I wrote about the Philips LivingColors fixture in its initial form quite a while ago – and I had the pleasure of meeting the designer of the LivingColors fixture when I was in Sweden, Willem van der Sluis.  Willem is one cool dude.  We got to hear a lot about the original story of the initial ideas surrounding the LivingColor lamp – did you know that when Philips first proposed this idea, they wanted to use three incandescent (halogen) lamps inside this thing?!  That goodness that they decided to repel that decision – otherwise it might have been the Philips LivingCrapIBurnedDownMyHouse.
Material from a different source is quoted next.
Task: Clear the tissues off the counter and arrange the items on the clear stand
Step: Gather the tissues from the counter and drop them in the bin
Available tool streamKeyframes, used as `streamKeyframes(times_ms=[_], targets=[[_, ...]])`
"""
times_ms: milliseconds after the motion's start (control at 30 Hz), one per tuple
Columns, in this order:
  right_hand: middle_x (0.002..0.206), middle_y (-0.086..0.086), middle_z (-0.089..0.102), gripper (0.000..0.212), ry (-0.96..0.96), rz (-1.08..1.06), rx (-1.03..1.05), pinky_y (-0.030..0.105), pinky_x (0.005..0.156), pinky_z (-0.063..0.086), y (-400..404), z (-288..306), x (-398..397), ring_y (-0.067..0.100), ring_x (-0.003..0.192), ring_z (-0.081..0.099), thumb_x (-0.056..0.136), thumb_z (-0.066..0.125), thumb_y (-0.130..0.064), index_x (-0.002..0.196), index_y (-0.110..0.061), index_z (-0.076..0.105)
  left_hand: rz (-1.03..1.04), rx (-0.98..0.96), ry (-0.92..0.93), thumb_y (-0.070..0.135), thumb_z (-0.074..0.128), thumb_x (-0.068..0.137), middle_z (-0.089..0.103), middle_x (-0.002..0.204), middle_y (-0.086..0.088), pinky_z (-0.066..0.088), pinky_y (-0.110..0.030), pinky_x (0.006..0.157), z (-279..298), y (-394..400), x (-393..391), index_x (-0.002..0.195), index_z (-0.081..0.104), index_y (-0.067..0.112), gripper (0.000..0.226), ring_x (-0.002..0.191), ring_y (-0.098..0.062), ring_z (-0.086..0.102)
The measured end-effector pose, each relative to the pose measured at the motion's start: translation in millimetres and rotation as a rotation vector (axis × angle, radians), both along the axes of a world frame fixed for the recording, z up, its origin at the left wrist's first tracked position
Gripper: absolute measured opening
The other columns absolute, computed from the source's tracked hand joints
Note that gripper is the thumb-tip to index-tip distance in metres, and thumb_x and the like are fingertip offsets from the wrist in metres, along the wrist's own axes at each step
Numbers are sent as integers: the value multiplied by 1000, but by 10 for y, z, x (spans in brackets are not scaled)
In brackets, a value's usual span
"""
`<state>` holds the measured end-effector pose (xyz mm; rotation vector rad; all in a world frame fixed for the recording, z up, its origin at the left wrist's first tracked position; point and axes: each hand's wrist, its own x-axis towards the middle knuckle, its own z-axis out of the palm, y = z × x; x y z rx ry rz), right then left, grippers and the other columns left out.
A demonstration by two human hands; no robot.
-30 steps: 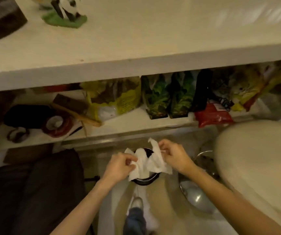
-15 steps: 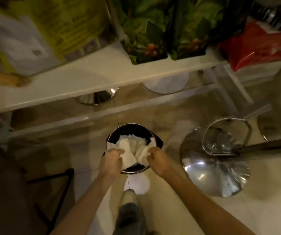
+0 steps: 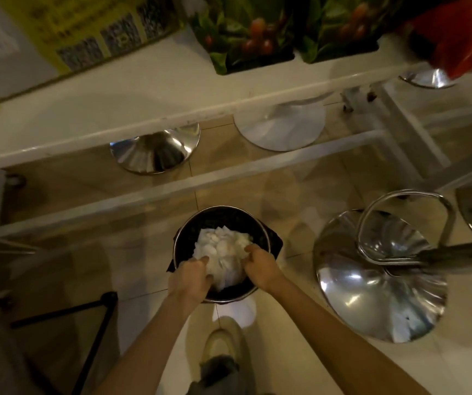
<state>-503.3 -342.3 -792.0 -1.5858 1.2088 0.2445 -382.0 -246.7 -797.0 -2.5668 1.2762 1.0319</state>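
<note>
A bunch of white tissues (image 3: 220,249) sits inside a small round metal bin (image 3: 264,243) with a dark liner, on the tiled floor. My left hand (image 3: 191,276) is over the bin's near-left rim, fingers curled onto the tissues. My right hand (image 3: 259,262) grips the tissues' right side, pressed down into the bin. The counter and the clear stand are out of view.
A white lower shelf (image 3: 143,104) holds green snack bags (image 3: 243,32), a yellow bag and a red packet (image 3: 465,32). Chrome stool bases (image 3: 380,280) (image 3: 155,151) stand on the floor. A black frame (image 3: 92,317) lies at left. My shoe (image 3: 223,346) is below the bin.
The view dropped from the counter to the floor. My hands carried the tissues down from above the bin and now press them inside it.
</note>
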Motion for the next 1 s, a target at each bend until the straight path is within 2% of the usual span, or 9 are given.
streamKeyframes(times_ms=[100,267,467,567,667,733,833,900,1000], targets=[[132,21,51,39,-14,39,-46,31,98,39,19,422,-118,34,122,48,92,42,-8,130,-2,42,13,-45,-1,26,49,86,61,112,-16,53,-41,82,410,72,-26,118,50,15,35,100,-32,59],[113,23,65,33,11,103,-162,41,90,50,23,1370,-265,35,104,60,90,44,-14,121,-3,52,92,-118,49,30,48,87,66,105,-17,53,-39,80,1381,160,-83,116,52,13,34,94,-32,61],[111,16,67,26,-44,250,-271,38,87,50,12,2858,-426,31,102,62,88,47,-19,107,-10,64,80,-182,93,34,45,89,66,105,-14,53,-42,81,2872,209,-132,115,55,16,33,95,-29,61],[109,12,68,23,-104,324,-319,40,91,50,-16,3735,-461,27,103,62,89,49,-20,103,-12,65,62,-267,108,35,47,88,65,114,-15,50,-43,88,3674,157,-173,114,58,16,34,103,-30,60],[109,11,68,23,-171,375,-408,38,92,49,-43,4625,-496,24,104,61,87,52,-19,105,-11,64,1,-307,69,34,48,88,61,122,-15,48,-38,90,4482,65,-226,123,51,16,39,109,-30,56],[107,11,69,22,-212,430,-496,37,86,51,-31,5175,-512,25,99,63,87,54,-19,104,-11,64,-62,-333,25,35,49,87,60,124,-13,47,-37,90,4973,39,-263,125,49,17,41,110,-29,56],[105,9,69,24,-233,510,-593,41,81,54,53,5924,-511,24,92,64,88,54,-25,107,-14,61,-144,-387,-57,40,49,87,63,117,-8,49,-34,86,5695,138,-323,125,48,19,43,104,-25,59],[102,7,70,25,-249,568,-680,44,81,54,116,6353,-483,22,88,64,87,54,-28,107,-15,62,-193,-446,-168,43,47,87,65,114,-6,52,-38,84,6158,253,-345,126,48,22,44,101,-23,60],[100,8,70,25,-283,646,-790,42,80,54,211,6922,-394,20,86,63,87,55,-27,106,-14,62,-235,-546,-271,42,46,87,65,107,-4,52,-37,77,6778,468,-301,120,52,25,38,95,-22,60]])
There is now a new release of the LivingColor wash – Philips claims that it is 50% brighter than the original, which, if you bought version 1, sucks for you.  Right now the fixture retails for between $230 and $350, and includes seven LEDs, a choice between a wall lamp and floor lamp, and comes with a multi-parameter color and intensity control.

I still think it’s cool, and I still want one.  Amazon has the Philips LivingColors full size for $190 and a mini version with the remote built-in to the case (which comes in glossy black and glossy white) for $107.  My birthday just passed, anyone need a belated gift idea?  :)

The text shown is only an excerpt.